→ GOAL OF THE EXERCISE:
Lines holding the string "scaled": copy each one from the listing below.

→ GIVEN RECORDS:
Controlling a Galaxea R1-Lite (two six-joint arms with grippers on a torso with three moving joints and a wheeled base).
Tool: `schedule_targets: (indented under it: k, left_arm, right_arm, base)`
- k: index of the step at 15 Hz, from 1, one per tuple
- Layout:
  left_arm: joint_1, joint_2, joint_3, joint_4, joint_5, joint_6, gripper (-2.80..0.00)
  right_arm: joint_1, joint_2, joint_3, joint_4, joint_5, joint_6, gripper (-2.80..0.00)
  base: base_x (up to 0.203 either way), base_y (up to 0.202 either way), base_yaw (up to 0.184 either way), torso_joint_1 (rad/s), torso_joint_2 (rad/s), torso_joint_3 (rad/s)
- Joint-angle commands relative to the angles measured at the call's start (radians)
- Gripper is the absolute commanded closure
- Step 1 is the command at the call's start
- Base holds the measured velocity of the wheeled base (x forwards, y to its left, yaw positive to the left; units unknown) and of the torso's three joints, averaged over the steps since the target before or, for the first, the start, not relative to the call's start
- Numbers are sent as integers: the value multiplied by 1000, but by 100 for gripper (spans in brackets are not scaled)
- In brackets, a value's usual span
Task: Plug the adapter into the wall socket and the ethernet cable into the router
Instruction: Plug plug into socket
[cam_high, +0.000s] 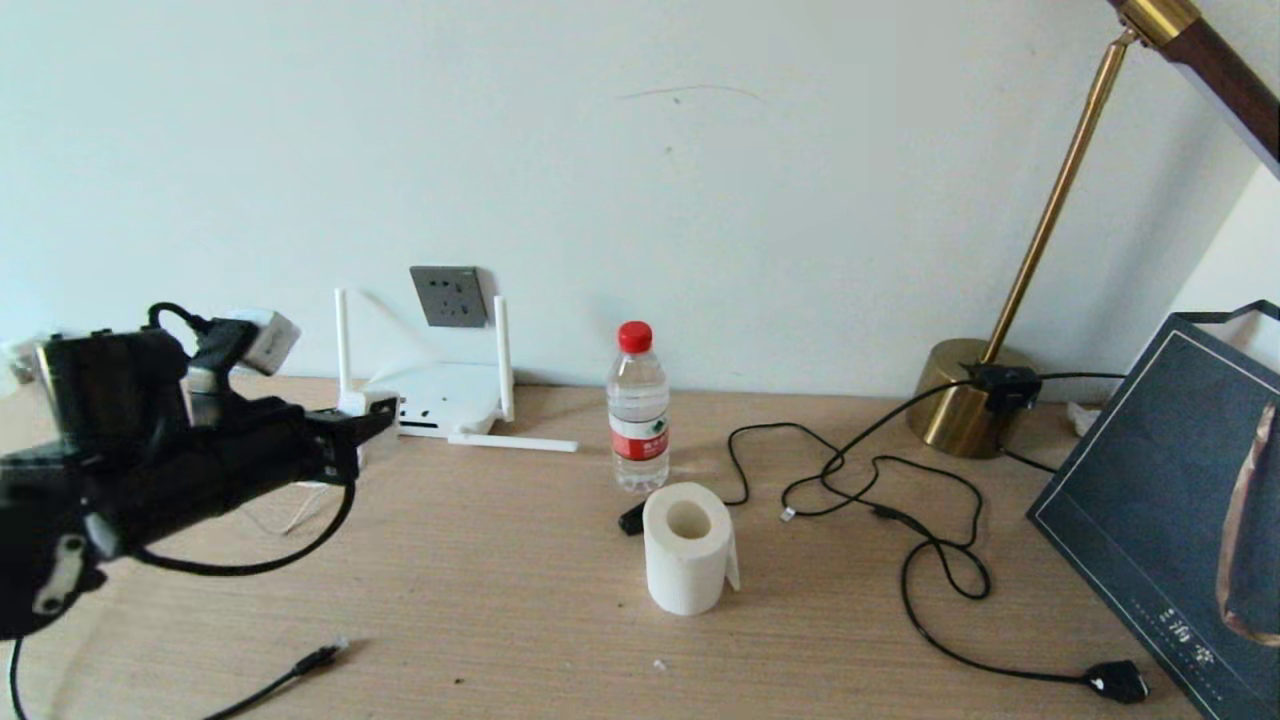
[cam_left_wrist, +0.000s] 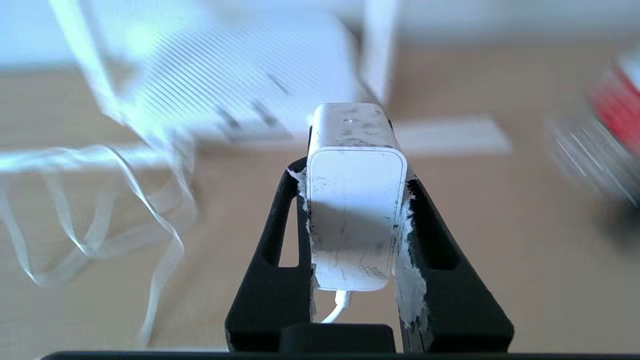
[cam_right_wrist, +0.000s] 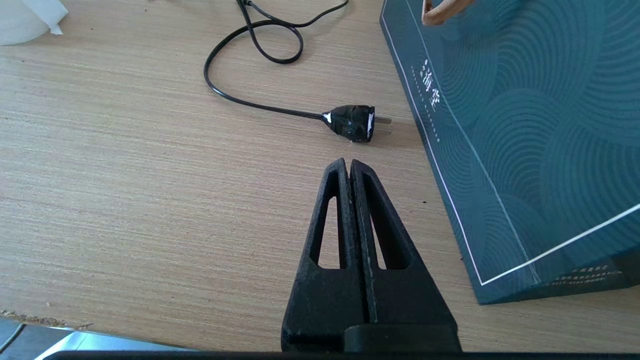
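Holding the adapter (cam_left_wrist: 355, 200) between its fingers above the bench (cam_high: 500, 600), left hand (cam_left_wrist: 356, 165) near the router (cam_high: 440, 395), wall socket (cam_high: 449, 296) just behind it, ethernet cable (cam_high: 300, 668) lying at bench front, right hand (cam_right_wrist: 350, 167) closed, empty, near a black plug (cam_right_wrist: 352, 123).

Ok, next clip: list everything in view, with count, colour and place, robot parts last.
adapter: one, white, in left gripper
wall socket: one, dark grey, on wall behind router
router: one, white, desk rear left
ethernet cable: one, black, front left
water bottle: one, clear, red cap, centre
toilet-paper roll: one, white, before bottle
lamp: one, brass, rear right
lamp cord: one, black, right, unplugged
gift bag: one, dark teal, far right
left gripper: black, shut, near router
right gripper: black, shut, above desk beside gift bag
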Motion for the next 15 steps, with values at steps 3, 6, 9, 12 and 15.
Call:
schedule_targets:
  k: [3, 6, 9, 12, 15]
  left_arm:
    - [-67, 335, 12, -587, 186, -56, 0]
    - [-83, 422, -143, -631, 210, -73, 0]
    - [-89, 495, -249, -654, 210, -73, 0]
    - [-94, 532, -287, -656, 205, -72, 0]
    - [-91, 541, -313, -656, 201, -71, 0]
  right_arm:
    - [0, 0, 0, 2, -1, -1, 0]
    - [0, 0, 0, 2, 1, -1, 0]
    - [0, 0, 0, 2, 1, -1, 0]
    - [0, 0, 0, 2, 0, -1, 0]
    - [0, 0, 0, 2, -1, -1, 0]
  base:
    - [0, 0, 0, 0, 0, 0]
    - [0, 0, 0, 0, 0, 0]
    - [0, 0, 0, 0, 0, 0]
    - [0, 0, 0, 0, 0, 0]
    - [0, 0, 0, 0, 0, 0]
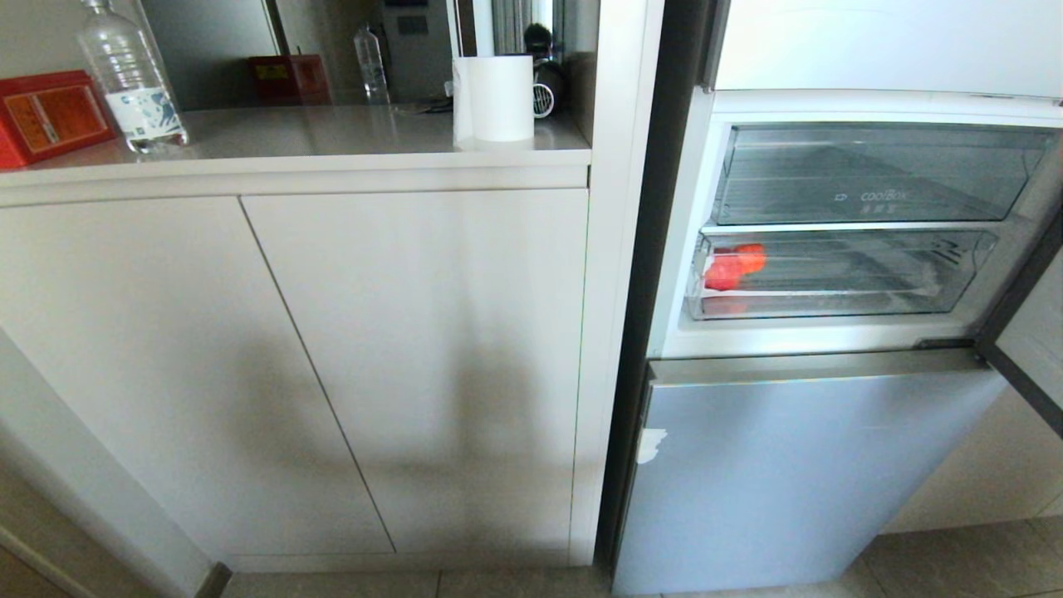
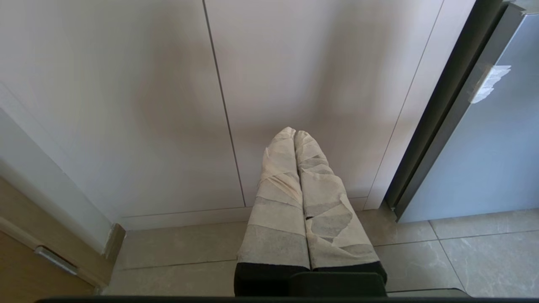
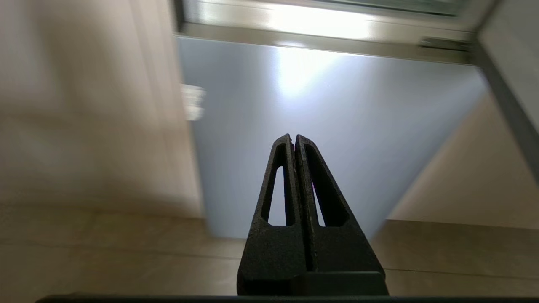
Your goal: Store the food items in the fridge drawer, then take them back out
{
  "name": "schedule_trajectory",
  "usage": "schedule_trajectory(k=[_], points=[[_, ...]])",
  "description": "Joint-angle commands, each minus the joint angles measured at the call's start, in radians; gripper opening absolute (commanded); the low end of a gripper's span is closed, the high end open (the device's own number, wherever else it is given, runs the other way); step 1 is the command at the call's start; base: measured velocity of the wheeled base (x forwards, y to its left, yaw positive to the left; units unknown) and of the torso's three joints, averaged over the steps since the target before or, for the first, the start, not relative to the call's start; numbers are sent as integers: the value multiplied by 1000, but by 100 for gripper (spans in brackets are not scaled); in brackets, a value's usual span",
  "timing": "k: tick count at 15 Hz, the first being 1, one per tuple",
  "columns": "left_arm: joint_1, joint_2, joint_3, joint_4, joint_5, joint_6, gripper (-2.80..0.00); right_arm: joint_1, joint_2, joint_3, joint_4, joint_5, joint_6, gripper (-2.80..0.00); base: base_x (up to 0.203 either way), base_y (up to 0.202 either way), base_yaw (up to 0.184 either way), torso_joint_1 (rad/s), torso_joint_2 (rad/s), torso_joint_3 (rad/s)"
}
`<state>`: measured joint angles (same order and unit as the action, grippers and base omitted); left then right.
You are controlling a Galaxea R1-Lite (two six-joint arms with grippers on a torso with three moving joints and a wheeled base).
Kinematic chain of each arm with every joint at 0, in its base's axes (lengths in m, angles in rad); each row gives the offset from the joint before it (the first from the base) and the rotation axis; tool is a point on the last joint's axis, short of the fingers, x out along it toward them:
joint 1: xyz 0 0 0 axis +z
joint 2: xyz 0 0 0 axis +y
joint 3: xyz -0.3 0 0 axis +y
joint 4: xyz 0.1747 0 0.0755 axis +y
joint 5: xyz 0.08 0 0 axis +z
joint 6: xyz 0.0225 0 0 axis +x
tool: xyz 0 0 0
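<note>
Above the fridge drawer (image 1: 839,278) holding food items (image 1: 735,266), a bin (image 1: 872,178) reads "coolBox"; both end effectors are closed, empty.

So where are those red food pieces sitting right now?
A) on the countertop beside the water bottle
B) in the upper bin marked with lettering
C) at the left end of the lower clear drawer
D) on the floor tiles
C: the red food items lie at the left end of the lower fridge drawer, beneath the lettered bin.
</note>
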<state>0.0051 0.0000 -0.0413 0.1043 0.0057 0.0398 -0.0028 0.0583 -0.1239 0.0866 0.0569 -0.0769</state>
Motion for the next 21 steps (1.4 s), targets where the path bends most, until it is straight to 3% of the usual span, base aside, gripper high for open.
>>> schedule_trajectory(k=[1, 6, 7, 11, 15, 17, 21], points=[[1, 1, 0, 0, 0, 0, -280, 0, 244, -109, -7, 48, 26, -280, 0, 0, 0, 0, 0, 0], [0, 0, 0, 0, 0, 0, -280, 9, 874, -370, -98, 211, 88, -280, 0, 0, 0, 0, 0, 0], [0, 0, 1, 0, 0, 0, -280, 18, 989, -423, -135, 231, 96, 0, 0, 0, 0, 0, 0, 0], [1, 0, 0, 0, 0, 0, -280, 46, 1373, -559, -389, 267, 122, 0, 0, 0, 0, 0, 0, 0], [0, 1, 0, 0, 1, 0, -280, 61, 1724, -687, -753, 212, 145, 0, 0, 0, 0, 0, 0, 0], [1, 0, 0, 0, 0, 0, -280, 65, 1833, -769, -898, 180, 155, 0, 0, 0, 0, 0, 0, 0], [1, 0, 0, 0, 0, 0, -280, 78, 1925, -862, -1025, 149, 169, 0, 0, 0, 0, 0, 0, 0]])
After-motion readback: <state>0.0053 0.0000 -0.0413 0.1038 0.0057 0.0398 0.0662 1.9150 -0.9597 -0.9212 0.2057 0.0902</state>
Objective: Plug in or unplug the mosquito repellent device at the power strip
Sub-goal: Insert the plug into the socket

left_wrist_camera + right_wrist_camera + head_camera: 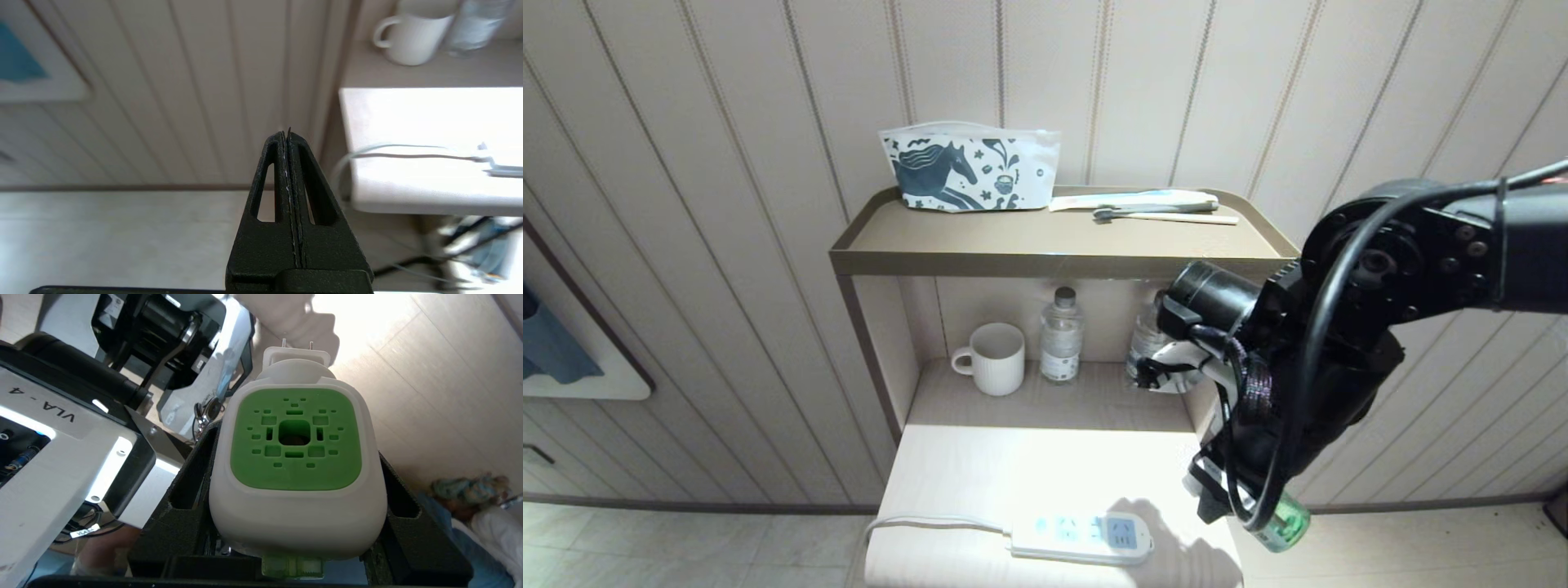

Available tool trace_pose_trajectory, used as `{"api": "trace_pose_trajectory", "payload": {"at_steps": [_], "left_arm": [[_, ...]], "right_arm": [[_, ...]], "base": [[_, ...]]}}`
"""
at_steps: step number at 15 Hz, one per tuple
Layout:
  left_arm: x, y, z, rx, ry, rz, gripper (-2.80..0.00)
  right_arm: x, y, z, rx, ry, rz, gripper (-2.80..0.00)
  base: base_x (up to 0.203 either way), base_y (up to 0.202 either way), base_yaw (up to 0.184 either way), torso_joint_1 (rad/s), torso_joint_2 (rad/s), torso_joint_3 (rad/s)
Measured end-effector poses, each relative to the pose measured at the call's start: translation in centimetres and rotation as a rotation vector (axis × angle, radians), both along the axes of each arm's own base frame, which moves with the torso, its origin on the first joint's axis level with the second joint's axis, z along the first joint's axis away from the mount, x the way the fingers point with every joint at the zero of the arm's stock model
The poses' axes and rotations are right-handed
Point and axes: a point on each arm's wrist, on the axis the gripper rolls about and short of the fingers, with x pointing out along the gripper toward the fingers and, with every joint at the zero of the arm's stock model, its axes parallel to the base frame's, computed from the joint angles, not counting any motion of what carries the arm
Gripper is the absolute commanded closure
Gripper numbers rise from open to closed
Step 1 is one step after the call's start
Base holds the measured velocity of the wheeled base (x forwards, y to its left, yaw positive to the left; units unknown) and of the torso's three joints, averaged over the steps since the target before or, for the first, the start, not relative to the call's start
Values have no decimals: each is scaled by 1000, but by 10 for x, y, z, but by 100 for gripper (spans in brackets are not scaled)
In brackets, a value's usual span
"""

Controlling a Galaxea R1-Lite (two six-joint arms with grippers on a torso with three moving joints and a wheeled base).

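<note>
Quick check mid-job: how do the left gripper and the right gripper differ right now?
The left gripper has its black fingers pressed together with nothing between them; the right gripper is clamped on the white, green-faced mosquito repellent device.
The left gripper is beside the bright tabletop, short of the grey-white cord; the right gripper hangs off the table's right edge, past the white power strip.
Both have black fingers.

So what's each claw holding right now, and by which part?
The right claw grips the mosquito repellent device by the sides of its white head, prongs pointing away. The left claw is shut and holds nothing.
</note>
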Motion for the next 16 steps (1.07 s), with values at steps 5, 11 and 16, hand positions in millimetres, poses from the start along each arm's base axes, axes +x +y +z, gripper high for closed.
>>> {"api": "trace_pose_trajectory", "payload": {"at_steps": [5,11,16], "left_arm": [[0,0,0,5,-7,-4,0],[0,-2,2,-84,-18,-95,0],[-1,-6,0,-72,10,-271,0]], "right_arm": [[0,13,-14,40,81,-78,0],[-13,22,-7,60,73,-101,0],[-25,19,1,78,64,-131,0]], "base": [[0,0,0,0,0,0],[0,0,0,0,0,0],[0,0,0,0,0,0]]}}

→ SOLUTION TO THIS EXERCISE:
- Numbers are sent as integers: the value multiplied by 1000, but by 100 for gripper (spans in brackets are not scaled)
  "description": "Joint-angle commands, each minus the joint angles measured at the call's start, in radians; gripper opening absolute (commanded); the low end of a gripper's span is closed, the high end open (the device's own number, wherever else it is given, runs the other way); step 1 is the command at the call's start; base: measured velocity of the wheeled base (x forwards, y to its left, yaw positive to the left; units unknown) and of the torso's three joints, averaged over the steps since the target before or, for the first, the start, not relative to the call's start; numbers are sent as integers: the value multiplied by 1000, but by 100 for gripper (spans in brackets are not scaled); in brackets, a value's usual span",
Values have no decimals: each is scaled by 1000, but by 10 for x, y, z, but by 100 for gripper (spans in brackets are not scaled)

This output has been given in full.